Your goal | Which lines of the records below contain the word "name"? Report each of them in full.
====== The input ======
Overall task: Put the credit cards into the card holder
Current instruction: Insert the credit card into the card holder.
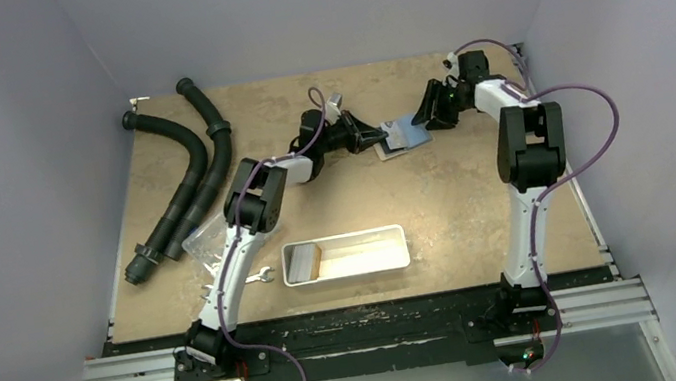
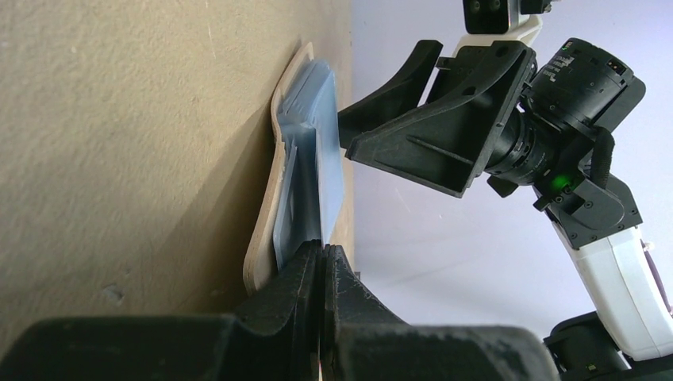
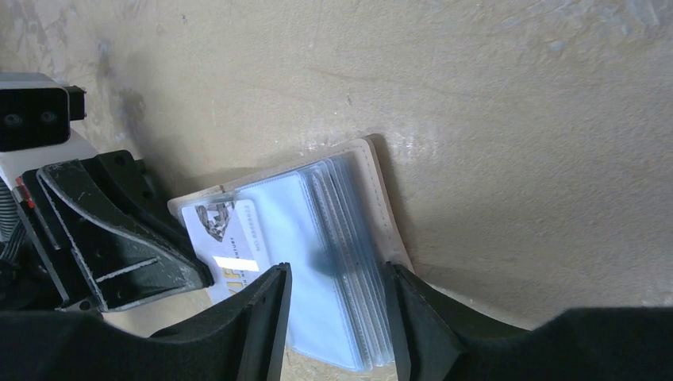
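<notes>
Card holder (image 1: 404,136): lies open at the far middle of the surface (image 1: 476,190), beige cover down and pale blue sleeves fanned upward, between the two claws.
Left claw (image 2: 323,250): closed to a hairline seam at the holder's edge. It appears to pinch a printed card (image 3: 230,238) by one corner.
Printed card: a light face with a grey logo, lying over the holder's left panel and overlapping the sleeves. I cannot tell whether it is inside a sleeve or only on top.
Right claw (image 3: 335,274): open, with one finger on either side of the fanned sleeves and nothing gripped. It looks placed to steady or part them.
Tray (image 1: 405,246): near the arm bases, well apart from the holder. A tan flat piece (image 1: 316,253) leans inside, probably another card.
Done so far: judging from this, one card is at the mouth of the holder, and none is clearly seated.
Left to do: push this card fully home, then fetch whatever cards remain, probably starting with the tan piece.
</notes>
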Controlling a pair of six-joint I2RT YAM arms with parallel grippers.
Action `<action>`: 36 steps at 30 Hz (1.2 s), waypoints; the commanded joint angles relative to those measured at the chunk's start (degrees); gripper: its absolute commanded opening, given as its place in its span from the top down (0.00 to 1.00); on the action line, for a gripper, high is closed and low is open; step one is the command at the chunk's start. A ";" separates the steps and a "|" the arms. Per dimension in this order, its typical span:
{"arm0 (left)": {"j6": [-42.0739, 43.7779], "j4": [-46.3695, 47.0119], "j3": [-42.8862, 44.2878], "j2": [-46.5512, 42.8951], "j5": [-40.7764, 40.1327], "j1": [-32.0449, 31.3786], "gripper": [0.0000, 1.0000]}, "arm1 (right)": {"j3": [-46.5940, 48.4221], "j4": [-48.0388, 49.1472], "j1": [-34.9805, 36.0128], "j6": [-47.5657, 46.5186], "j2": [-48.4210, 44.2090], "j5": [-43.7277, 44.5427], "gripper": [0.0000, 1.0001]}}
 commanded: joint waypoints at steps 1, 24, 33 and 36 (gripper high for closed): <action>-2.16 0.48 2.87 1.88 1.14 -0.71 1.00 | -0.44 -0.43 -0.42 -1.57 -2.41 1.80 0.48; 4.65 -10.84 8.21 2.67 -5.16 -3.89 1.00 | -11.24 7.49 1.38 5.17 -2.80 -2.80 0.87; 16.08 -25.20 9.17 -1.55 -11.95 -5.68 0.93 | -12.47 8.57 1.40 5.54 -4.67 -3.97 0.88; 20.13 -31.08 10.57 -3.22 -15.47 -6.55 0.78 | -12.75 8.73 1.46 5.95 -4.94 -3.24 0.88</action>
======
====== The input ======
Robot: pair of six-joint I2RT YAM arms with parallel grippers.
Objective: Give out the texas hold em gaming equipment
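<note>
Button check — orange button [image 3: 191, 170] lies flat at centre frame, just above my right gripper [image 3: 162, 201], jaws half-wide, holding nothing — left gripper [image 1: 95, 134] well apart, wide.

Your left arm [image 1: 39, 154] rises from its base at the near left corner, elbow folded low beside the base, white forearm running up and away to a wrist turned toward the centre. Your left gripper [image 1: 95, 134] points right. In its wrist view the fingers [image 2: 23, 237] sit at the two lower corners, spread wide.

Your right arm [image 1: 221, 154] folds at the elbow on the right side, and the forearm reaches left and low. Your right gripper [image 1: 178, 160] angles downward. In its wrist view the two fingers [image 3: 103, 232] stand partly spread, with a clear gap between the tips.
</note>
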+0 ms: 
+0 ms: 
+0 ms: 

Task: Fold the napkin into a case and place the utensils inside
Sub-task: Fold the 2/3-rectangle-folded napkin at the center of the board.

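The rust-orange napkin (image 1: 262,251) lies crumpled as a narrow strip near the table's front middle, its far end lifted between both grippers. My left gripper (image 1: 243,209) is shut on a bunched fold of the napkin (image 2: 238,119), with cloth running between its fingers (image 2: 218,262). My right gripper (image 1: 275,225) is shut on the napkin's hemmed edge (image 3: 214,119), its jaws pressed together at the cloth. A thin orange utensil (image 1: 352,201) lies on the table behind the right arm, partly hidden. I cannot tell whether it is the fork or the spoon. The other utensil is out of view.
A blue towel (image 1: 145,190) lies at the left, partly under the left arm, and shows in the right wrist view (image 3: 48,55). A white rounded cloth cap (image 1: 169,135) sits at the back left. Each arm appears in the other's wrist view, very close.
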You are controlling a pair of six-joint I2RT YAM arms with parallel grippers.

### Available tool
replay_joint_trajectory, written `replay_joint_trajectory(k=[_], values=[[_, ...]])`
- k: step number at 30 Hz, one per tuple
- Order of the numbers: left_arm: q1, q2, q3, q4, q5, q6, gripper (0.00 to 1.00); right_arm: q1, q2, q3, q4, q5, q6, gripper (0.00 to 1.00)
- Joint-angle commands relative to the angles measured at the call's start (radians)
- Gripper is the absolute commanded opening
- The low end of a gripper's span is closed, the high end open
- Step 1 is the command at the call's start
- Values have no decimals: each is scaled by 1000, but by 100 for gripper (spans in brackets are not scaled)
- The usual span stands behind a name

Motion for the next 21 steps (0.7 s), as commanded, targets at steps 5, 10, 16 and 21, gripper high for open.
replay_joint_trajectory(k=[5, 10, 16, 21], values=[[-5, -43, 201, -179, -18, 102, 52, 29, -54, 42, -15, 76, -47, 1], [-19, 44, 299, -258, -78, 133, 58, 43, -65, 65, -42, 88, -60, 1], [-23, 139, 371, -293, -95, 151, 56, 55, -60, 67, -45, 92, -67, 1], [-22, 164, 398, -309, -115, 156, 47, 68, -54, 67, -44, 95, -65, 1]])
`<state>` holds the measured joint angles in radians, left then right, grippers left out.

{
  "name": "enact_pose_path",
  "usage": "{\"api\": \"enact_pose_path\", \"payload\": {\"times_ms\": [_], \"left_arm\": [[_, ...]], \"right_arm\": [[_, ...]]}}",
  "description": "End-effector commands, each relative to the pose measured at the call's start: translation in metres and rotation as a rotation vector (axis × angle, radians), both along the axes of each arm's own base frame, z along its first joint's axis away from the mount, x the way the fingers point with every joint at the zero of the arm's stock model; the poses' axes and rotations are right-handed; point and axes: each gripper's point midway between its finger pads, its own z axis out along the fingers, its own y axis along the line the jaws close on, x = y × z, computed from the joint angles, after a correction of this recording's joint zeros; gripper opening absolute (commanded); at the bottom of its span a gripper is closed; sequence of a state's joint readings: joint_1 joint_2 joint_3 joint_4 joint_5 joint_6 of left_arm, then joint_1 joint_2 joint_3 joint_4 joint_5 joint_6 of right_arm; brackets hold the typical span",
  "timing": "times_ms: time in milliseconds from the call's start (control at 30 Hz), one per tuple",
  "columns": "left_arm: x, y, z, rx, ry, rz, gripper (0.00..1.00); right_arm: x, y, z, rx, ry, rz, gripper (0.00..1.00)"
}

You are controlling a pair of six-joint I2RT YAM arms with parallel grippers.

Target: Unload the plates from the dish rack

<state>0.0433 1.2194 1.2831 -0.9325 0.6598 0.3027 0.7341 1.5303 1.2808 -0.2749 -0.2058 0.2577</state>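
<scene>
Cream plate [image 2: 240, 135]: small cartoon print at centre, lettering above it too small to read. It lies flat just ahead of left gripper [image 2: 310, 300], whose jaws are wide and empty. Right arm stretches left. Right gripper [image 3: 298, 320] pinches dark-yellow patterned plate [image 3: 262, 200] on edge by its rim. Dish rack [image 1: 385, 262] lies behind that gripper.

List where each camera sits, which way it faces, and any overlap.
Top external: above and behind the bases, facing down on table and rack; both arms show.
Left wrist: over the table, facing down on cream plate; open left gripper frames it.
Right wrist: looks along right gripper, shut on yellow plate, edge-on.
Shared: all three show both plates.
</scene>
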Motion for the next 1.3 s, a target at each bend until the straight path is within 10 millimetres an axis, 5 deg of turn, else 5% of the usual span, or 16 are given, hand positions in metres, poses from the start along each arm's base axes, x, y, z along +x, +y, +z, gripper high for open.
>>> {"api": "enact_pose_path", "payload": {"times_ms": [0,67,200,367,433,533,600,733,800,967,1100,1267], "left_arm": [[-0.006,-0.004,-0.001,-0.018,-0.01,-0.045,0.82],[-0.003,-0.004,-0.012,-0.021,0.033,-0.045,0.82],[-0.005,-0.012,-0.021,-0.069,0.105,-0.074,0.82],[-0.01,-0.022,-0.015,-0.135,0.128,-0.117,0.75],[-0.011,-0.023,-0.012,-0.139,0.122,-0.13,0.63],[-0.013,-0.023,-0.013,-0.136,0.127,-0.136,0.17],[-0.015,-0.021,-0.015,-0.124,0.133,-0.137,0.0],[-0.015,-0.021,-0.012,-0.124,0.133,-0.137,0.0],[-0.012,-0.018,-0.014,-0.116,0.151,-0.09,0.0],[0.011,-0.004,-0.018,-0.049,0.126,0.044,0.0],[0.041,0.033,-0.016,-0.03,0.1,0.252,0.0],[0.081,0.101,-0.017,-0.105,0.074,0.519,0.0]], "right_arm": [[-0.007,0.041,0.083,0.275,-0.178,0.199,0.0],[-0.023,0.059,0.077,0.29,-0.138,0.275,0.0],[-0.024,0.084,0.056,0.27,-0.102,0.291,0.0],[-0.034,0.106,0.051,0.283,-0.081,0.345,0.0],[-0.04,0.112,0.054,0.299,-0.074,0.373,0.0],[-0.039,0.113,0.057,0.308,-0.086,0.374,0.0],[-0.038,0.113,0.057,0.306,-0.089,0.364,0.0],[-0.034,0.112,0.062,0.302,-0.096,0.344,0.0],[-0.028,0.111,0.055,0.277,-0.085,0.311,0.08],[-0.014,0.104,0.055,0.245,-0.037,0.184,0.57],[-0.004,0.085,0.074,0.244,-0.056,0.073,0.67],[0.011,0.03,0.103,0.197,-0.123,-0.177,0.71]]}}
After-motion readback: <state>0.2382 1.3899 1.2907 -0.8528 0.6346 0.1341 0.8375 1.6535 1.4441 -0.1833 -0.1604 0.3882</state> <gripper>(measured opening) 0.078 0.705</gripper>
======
Solution to this exercise |
- The usual span stands behind a name
  "name": "enact_pose_path",

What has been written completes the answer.